The owners of the websites will have to be given notice of the applications, and even if they fail to oppose them, the court itself does have a discretion not to grant them.
During the voting machines debacle, An Taoiseach, Bertie Ahern proclaimed that the governement were ploughing ahead with their plan as Ireland was the laughing stock of Europe because we were still casting votes manually.
Then, as now, they demonstrate a fundamental lack of understanding of the modern world. Ivory towers and all that.
Head over to http://www.digitalrights.ie
@fergus on the ball as ever, thanks for clarifying. I wonder why the Eircom peon said otherwise. Regardless, I still have a problem with any mechanism that entitles a private association to go directly to the high court to request censorship of information.
Do you have any pointers on what process websites have to go through to oppose a request? Would it be prohibitively expensive and does this process accommodate websites that have no base on Ireland (or say the EU?)
@simon Digital Rights Ireland looks vaguely interesting but whoever runs it needs to be a bit more transparent about who they are, their charter etc before I’d consider supporting them.

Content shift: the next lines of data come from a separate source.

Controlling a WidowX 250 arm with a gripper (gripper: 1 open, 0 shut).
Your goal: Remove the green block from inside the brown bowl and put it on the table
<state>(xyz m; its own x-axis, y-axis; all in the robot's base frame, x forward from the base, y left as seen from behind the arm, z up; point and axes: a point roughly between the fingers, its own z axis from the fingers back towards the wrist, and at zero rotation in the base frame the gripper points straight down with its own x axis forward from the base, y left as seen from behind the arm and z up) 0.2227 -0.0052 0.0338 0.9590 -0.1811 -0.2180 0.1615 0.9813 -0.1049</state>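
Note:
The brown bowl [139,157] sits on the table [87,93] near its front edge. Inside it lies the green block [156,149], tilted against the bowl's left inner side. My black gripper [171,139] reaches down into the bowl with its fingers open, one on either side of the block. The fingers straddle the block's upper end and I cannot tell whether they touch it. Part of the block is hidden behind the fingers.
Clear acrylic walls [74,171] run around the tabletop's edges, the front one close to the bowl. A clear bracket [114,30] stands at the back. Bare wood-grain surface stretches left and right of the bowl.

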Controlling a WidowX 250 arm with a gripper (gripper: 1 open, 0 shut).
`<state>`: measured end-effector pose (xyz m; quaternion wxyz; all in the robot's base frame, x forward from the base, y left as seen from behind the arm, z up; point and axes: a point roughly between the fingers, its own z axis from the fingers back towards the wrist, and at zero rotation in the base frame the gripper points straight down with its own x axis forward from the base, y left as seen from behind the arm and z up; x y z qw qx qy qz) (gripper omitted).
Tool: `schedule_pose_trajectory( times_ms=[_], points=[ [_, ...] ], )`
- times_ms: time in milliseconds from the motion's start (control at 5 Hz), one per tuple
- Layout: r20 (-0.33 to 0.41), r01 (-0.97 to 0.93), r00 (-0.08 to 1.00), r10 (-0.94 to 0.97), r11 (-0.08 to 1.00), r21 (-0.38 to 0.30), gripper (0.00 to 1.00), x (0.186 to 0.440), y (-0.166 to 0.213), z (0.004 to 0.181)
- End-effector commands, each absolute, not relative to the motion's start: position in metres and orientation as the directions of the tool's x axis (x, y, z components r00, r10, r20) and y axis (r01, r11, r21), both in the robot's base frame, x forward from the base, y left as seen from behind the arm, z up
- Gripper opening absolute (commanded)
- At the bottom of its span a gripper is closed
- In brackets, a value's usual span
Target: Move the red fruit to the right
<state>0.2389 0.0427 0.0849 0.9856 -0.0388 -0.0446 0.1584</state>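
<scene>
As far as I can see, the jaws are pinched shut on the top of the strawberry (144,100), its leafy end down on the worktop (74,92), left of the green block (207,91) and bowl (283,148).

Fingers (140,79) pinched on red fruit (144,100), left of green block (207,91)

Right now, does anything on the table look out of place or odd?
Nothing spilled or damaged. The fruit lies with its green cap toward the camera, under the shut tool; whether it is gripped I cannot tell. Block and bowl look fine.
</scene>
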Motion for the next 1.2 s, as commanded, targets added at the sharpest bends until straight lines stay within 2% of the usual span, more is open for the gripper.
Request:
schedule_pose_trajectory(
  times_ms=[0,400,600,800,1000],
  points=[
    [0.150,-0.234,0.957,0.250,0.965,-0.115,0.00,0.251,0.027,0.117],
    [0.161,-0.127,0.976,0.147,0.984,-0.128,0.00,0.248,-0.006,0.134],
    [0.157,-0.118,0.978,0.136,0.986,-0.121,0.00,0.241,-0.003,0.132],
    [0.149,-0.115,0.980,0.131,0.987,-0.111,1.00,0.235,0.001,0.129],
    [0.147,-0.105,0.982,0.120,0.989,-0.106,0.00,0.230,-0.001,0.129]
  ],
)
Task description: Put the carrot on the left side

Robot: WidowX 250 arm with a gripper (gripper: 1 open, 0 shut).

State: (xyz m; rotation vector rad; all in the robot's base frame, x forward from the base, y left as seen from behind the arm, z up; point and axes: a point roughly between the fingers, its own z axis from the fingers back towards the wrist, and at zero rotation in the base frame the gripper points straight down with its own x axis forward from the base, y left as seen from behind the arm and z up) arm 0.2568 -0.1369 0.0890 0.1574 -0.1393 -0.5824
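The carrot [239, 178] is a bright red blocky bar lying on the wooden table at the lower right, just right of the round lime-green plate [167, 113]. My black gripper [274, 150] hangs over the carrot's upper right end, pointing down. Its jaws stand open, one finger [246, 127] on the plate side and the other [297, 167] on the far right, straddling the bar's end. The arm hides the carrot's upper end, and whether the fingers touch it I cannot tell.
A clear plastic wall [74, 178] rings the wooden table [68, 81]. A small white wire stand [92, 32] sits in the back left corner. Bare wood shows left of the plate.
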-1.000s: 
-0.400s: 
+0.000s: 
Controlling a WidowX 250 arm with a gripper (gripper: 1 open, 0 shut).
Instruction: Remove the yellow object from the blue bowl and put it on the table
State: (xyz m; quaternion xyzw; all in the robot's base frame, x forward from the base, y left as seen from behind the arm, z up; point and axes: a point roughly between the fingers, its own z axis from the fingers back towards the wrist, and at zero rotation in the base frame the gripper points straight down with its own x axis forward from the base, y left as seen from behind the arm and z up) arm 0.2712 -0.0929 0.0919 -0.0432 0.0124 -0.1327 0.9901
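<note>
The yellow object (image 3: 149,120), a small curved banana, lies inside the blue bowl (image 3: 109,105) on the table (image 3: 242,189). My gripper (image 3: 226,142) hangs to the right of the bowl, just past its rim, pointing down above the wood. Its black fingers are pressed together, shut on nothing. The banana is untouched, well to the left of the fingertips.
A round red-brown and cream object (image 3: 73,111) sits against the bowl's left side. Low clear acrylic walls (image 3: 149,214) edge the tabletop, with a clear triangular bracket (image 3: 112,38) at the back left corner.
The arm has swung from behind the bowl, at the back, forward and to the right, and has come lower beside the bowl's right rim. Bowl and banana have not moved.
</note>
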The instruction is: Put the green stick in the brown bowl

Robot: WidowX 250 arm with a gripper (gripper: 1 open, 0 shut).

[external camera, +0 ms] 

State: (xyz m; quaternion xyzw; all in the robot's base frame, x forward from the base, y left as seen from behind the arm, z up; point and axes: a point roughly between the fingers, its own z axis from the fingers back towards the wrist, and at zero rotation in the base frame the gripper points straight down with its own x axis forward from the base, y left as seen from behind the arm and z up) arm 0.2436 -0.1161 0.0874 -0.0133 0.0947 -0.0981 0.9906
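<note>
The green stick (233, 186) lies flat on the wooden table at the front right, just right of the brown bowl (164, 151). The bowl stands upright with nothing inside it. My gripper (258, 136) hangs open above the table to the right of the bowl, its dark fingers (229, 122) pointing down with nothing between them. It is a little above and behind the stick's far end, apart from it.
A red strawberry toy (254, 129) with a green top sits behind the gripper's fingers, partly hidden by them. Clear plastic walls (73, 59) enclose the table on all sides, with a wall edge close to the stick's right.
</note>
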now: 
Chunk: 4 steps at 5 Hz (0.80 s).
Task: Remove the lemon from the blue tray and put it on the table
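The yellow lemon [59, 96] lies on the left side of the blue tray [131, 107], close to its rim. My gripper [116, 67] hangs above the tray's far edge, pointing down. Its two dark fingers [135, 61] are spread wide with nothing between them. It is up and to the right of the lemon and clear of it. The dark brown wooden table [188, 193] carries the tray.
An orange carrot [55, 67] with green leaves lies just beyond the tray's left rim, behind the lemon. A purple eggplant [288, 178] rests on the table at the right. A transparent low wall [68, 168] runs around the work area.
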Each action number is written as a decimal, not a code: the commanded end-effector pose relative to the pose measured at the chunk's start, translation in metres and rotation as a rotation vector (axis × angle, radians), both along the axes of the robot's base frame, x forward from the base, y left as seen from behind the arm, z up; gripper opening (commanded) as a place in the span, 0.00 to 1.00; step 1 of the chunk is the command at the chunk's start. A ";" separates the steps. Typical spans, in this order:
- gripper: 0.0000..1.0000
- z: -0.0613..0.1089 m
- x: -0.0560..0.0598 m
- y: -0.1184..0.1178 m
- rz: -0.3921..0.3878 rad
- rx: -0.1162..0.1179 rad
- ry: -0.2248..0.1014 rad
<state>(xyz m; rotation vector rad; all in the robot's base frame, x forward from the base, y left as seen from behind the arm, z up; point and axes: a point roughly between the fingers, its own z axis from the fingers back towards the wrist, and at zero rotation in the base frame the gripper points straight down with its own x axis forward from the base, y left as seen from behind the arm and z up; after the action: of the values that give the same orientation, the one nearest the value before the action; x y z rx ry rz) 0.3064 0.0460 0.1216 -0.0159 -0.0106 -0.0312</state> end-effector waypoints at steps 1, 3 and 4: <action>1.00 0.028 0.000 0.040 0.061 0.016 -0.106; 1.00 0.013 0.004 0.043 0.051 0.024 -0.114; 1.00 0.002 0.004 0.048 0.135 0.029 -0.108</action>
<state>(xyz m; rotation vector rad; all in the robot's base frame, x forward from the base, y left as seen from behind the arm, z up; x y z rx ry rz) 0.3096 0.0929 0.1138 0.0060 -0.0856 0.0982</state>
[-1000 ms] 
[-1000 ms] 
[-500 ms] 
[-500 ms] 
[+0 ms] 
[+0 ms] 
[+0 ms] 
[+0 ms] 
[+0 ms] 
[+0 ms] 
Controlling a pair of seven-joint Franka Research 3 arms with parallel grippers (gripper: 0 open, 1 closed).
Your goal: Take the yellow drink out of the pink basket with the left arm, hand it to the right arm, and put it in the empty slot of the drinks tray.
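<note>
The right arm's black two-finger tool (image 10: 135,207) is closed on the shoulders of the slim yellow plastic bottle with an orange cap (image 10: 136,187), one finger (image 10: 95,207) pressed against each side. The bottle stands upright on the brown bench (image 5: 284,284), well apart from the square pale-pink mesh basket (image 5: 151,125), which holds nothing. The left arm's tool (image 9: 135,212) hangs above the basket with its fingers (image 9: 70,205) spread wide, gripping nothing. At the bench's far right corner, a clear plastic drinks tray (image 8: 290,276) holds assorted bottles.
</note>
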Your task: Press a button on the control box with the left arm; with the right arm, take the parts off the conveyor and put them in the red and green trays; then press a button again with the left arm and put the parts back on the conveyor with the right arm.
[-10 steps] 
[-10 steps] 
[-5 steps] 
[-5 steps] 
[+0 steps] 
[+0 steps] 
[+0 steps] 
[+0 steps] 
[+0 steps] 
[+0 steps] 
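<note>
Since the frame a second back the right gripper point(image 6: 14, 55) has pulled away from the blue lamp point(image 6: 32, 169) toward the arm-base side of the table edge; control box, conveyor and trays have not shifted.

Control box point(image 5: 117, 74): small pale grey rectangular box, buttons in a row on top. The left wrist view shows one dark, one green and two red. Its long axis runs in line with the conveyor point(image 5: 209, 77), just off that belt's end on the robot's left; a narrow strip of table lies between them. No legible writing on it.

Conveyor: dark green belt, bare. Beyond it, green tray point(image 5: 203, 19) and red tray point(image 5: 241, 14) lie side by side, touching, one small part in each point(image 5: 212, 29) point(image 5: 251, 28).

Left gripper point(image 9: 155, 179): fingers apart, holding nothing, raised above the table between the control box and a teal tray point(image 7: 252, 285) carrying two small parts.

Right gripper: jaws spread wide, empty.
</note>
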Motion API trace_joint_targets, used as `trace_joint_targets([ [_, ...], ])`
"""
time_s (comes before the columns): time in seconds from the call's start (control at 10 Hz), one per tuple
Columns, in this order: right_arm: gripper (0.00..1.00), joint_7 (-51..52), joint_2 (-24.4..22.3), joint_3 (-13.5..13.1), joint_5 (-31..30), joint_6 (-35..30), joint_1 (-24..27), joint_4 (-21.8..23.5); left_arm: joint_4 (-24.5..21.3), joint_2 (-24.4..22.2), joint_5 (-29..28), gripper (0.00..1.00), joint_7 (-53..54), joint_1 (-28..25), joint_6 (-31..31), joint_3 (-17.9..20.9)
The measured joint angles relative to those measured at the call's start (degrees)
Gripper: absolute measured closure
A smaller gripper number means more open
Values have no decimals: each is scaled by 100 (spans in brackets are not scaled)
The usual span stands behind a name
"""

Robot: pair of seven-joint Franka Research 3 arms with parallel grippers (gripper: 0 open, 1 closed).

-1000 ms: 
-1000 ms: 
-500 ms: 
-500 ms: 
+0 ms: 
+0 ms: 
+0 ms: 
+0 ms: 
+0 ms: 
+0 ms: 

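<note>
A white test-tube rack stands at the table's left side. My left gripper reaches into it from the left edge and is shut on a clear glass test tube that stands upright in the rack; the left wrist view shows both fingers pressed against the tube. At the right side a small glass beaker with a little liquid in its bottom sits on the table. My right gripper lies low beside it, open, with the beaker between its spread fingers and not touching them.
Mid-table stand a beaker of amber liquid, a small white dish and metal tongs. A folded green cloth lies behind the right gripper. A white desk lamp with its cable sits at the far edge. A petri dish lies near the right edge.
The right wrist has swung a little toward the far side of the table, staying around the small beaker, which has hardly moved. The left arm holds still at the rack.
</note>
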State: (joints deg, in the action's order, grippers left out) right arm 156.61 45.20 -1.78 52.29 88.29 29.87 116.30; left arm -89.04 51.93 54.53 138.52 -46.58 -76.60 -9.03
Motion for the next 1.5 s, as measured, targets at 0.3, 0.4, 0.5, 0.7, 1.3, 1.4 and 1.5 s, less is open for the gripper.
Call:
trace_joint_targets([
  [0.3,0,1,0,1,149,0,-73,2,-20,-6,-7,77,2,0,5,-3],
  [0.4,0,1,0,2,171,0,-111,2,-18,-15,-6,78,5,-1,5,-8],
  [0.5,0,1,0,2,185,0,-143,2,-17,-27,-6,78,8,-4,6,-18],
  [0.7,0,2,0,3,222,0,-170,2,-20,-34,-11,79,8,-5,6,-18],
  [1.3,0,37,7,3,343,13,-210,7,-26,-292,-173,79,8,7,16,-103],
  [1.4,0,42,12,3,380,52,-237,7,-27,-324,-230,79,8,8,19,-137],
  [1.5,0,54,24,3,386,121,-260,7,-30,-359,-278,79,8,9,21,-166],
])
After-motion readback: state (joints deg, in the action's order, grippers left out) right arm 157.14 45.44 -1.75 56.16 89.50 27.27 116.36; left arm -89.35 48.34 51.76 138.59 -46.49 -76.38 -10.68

It is not really a question of going “directly to the high court to request censorship of information.” IRMA would be seeking to prevent people stealing others’ intellectual property. If they went straight to court without notice, they might not get their costs even if otherwise successful.
Opposition would probably result in a trial, in which IRMA would seek to prove that the website was naughty and the website owner would seek to show it was not. Use of lawyers advised. Not cheap.
Obviously, the further away the website owner would be, the more difficult and/or unlikely s/he might be to bother to resist, but the right to do so would be exactly the same as an Irish-based owner.
As you say Fergus, lawyers required and the website in question may not be bothered to oppose when they would only loose a fraction of 4m readers. The end result is still the same, a private industry association is effecting censorship via bad laws.
If affected parties cannot be bothered to oppose, then things *will* happen. How do you suggest that victims of copyright infringement should react, if not by legal action ?
Fergus,
Censoring/filtering via intermediate networks is a sledgehammer approach to the problem that infringes on far too many other civil rights to be in any way justifiable.
Let me proffer an analogy: this is akin to a national airport being told to refuse planes to/from certain foreign cities just because some travellers coming off these planes in the past had not declared goods or had drugs in their pockets. Except of course this is worse – this is a private organization calling the shots, not our elected government. Crazy.
Btw, have you read the letter sent to Michele Neylon (of Blacknight, an ISP, not a broadband service provider)? See http://blog.blacknight.com/irma-threatens-irish-isps.html
I’d be interested to hear your thoughts on what their overall strategy is here. Is it a ‘threaten everyone in the internet business and see what sticks’ strategy? Is this the global industry attacking Ireland as a test bed because they know our legislative/judiciary processes are out of date and hence a soft touch compared to our European neighbours? Or is it just pure greed on behalf of a local association? Does this law firm understand the nature of the technology infrastructure that they are threatening?